Your copy of the data should match it exactly, leaving out only the pictures.

_ _ _ _ _

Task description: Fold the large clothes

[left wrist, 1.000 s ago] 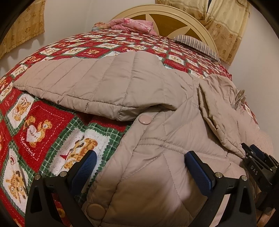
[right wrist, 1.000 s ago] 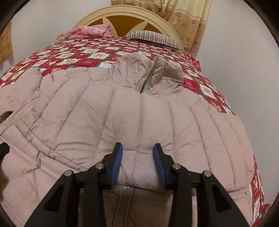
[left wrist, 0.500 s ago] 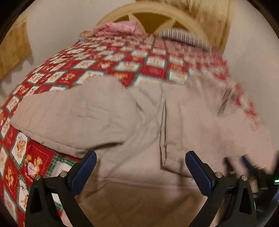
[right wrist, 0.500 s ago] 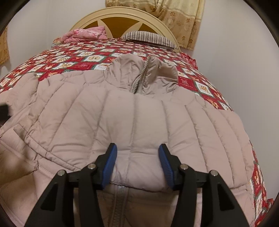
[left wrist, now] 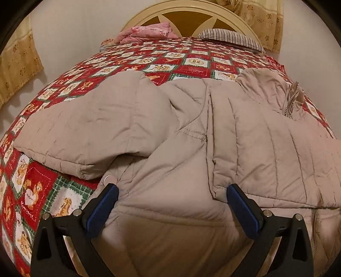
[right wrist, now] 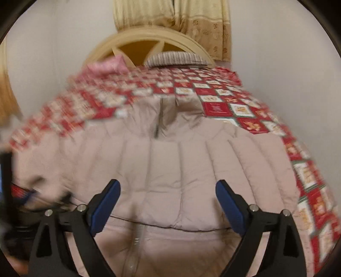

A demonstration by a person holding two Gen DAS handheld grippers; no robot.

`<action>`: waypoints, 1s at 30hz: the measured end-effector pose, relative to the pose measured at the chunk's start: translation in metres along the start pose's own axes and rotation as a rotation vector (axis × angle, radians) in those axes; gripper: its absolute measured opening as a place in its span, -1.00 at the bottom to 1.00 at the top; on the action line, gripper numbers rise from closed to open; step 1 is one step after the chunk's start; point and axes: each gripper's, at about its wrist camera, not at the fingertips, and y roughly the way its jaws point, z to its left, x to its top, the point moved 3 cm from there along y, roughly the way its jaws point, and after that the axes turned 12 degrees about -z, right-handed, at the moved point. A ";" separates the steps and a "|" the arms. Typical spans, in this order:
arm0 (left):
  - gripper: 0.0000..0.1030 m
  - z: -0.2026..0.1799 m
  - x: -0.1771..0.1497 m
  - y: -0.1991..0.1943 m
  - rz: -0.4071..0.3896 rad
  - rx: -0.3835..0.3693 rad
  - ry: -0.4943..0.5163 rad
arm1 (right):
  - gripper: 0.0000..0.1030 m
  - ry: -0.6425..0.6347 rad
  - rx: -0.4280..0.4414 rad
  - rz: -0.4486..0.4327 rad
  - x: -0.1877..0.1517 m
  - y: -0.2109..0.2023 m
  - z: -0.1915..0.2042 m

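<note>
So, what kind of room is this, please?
Most likely a bedroom in a home: a bed with a curved headboard, a patterned red bedspread with a striped pillow on it, and curtains behind.

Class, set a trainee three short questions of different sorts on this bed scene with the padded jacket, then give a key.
1. True or false: the beige quilted padded jacket lies on the red teddy-bear patchwork bedspread.
2. Which lies beside the striped pillow at the cream wooden headboard: A pink folded cloth, B blue towel, C grey hat?
3. The jacket's collar zip points toward the ____.

Key: 1 true; 2 A; 3 headboard.
</note>
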 end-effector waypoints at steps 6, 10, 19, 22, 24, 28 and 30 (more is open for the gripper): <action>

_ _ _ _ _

-- TASK RESPONSE --
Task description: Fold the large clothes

[left wrist, 1.000 s ago] 
[right wrist, 1.000 s ago] 
[left wrist, 0.500 s ago] 
[right wrist, 0.500 s ago] 
[left wrist, now] 
[right wrist, now] 

A demonstration by a person holding two Gen DAS handheld grippers; no robot.

`<action>`: waypoints, 1s at 30hz: the measured end-effector pose, relative to the pose measured at the chunk's start: translation in metres along the start pose's own axes and rotation as a rotation vector (axis × angle, radians) in those axes; gripper: its absolute measured opening as a place in its span, -1.00 at the bottom to 1.00 at the top; on the action line, gripper numbers rise from closed to open; step 1 is one step after the chunk's start; point and axes: each gripper's, at about its wrist camera, not at the fingertips, and y roughly the way its jaws point, z to its left, x to its top, the point moved 3 cm from there along y, roughly the way its jaws point, and after that the axes turned 12 degrees about -z, right-handed, at the moved point. A ";" separates the steps and a "|" the arms. Typical spans, in this order:
arm0 (left):
  - gripper: 0.0000..0.1030 m
  - z: -0.2026..0.1799 m
  - x: -0.1771..0.1497 m
  - y: -0.1991..0.1943 m
  - rz: -0.4071..0.3896 rad
  - rx: -0.3835..0.3693 rad
  - ry: -0.4943..0.5163 rad
arm1 (right):
  - gripper: 0.0000..0.1030 m
  - ry: -0.6425..0.6347 rad
  - rx: -0.4280..0.4414 rad
  - rz: -0.4486..0.4327 rad
  - x: -0.1877..0.1517 m
  - y: -0.2109..0.2023 m
  - z: -0.1915..0.2042 m

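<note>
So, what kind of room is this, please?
Most likely a bedroom in a home: a bed with a curved headboard, a patterned red bedspread with a striped pillow on it, and curtains behind.

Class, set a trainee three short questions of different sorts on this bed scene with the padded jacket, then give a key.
1. True or false: the beige quilted padded jacket lies on the red teddy-bear patchwork bedspread.
2. Which lies beside the striped pillow at the cream wooden headboard: A pink folded cloth, B blue towel, C grey hat?
3. The jacket's collar zip points toward the ____.

Key: 1 true; 2 A; 3 headboard.
</note>
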 end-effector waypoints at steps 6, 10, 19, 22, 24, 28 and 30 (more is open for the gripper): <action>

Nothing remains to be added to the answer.